These pages represent the work of an amateur researcher and should not be used as the sole source by any other researcher. Few primary sources have been available. Corrections and contributions are encouraged and welcomed. -- Karen (Johnson) Fish
Clovis I King of the Franks
(Abt 0466-0511)
Clotilde Queen of the Franks
(0475-0545)
Clotaire I "le Vieux" King of Soissons and King of the Franks
(0497-0561)
Ingund
(Abt 0500-)
Sigebert I of Austrasia
(0535-Between 0575/0579)

 

Family Links

Spouses/Children:
1. Brunhilda of Austrasia

Sigebert I of Austrasia

  • Born: 535, Metz, (Moselle), Austrasia, Frankish Empire (France)
  • Marriage (1): Brunhilda of Austrasia
  • Died: Between 575 and 579, Vitry-en-Artois, (Pas-de-Calais), Austrasia, France

   Another name for Sigebert was Sigibert I of the Franks King of Austrasia.

  Research Notes:

FamilySearch.org Compact Disc #94 Pin #99004 (submitted by Samuel Taylor "Sam" Geer) has b. 535 in Metz, d. between 575 & 579 in Metz.

Per Wikipedia - Chlothar I - he was King of Rheims, succeeding Chlothar I (Clotaire I).

Wikipedia - Brunhilda of Austrasia - has differing information:

In 567 , [Brunhilda] was married to king Sigebert I of Austrasia, a grandson of Clovis I who had sent an embassy to Toledo loaded with gifts. She joined him at Metz . Upon her marriage, she abjured Arianism and converted to orthodox Roman Catholicism .[2]
Sigebert's father, Clotaire I , had reunited the four kingdoms of the Franks, but when he died, Sigebert and his three brothers divided them again. According to Gregory of Tours , Sigebert's marriage to a Visigothic princess was a criticism of his brothers' choices in wives. Instead of marrying low-born and promiscuous women, Sigebert contracted a princess of education and morals.

In response to Sigebert's noble marriage, his brother King Chilperic of Soissons sent to Spain for Brunhilda's sister, Galswintha . Gregory of Tours suggests that he proposed because he envied his brother's marriage to Brunhilda.[3] However, Galswintha ordered him to purge his court of prostitutes and mistresses and he soon grew tired of her. He and his favourite mistress, one Fredegund , conspired to murder her within the year.
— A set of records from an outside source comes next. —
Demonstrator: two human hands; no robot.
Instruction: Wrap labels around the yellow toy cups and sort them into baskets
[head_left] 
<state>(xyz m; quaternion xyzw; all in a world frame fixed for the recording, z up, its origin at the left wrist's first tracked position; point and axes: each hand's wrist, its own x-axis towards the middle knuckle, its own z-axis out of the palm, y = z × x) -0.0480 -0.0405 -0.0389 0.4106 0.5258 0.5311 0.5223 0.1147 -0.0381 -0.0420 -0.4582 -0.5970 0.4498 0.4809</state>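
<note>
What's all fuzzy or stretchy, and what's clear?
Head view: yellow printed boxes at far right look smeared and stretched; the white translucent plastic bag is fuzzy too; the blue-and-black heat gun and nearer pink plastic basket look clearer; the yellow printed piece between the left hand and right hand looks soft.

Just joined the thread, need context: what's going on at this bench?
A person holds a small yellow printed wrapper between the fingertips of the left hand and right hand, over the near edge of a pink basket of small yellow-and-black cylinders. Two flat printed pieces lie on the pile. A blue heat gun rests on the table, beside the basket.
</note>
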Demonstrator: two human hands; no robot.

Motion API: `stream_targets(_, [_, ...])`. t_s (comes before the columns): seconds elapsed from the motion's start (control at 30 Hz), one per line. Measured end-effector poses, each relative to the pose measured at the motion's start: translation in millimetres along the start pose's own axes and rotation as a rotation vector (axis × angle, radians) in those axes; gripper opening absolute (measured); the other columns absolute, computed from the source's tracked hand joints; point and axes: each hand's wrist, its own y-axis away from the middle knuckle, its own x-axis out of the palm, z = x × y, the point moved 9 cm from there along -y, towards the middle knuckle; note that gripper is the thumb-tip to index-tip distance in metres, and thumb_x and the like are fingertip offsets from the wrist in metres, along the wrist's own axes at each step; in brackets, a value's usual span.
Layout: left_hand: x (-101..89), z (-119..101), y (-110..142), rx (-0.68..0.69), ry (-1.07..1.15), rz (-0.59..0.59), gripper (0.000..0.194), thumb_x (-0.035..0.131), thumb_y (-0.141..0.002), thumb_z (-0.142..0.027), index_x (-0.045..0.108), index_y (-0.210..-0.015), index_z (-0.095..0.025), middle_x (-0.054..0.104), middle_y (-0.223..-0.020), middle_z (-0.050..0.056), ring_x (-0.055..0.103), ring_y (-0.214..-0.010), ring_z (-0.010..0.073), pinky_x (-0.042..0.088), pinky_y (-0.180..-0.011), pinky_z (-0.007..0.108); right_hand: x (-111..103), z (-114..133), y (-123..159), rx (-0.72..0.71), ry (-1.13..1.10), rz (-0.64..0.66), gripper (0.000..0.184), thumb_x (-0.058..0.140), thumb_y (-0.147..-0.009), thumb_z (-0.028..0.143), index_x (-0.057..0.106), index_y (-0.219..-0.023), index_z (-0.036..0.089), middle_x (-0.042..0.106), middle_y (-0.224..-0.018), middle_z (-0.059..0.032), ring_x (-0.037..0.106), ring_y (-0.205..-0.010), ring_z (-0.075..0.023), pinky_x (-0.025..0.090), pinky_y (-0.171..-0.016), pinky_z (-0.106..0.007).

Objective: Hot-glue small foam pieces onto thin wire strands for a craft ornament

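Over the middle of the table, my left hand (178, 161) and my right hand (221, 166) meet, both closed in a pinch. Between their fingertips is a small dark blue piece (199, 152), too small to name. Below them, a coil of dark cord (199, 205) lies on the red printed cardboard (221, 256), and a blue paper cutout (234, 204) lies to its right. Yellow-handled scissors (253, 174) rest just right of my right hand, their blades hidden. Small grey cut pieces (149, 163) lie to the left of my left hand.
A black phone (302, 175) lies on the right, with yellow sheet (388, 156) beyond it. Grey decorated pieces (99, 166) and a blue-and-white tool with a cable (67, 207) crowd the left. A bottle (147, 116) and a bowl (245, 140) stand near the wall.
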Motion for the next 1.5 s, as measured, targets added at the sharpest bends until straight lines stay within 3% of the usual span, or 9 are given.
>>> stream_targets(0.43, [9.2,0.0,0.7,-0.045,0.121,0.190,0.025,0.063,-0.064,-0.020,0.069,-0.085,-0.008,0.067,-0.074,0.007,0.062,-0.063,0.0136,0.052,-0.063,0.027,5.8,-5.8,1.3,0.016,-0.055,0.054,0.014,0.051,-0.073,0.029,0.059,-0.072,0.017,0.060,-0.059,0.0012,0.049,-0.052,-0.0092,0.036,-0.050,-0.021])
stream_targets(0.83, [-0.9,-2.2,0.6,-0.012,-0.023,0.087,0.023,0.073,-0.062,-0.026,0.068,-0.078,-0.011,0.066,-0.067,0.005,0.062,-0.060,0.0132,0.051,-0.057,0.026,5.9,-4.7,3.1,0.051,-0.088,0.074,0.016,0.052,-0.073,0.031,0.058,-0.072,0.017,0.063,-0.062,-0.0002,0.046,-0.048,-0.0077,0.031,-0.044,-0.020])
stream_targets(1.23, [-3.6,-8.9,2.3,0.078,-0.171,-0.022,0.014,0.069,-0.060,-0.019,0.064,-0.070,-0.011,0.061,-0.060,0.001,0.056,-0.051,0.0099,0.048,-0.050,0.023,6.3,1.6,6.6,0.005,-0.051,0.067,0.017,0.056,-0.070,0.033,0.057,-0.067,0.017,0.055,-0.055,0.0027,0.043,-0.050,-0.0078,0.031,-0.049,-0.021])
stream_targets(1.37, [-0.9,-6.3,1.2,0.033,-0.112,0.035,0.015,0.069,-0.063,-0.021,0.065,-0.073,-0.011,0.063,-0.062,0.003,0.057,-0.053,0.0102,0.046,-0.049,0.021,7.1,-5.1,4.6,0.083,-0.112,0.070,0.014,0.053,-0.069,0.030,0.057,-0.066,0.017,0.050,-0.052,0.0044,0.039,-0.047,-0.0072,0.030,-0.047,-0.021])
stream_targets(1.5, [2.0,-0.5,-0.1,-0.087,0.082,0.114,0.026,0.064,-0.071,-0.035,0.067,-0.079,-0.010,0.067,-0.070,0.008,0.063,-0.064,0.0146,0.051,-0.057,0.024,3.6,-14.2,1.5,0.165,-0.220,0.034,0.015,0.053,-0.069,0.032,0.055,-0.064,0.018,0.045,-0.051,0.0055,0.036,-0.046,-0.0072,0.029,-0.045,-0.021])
He then married Fredegund.
Brunhilda so detested Fredegund for the death of her sister-and this hatred was so fiercely reciprocated-that the two queens persuaded their husbands to go to war.[4] Sigebert persuaded their other brother, the elder Guntram of Burgundy , to mediate the dispute between the queens. He decided that Galswintha's dower of Bordeaux , Limoges , Cahors , Béarn , and Bigorre should be turned over to Brunhilda in restitution. However, Chilperic did not easily give up the cities and Brunhilda did not forget the murder. Germanus , Bishop of Paris , negotiated a brief peace between them. Between 567 and 570 , Brunhilda bore Sigebert three children: Ingund, Chlodosind, and Childebert .

The peace was then broken by Chilperic, who invaded the Sigebert's dominions. Sigebert defeated Chilperic, who fled to Tournai . The people of Paris hailed Sigebert as a conqueror when he went there with Brunhilda and their children. Germanus wrote to Brunhilda, asking her to persuade her husband to restore the peace and to spare his brother. Chroniclers of Germanus' life say that she ignored this; certainly Sigebert set out to besiege Tournai. Fredegund responded to this threat to her husband by hiring two assassins, who killed Sigebert at Vitry with poisoned daggers (scramasaxi , according to Gregory). Brunhilda was captured and imprisoned at Rouen .

  Noted events in his life were:

• Acceded: as King of Austrasia, 561.


Sigebert married Brunhilda of Austrasia, daughter of Athanagild King of Hispania and Septimania and Goiswintha. (Brunhilda of Austrasia was born about 543 in <Toledo>, Spain and died in 613 in Metz, (Moselle), Austrasia, Frankish Empire (France).)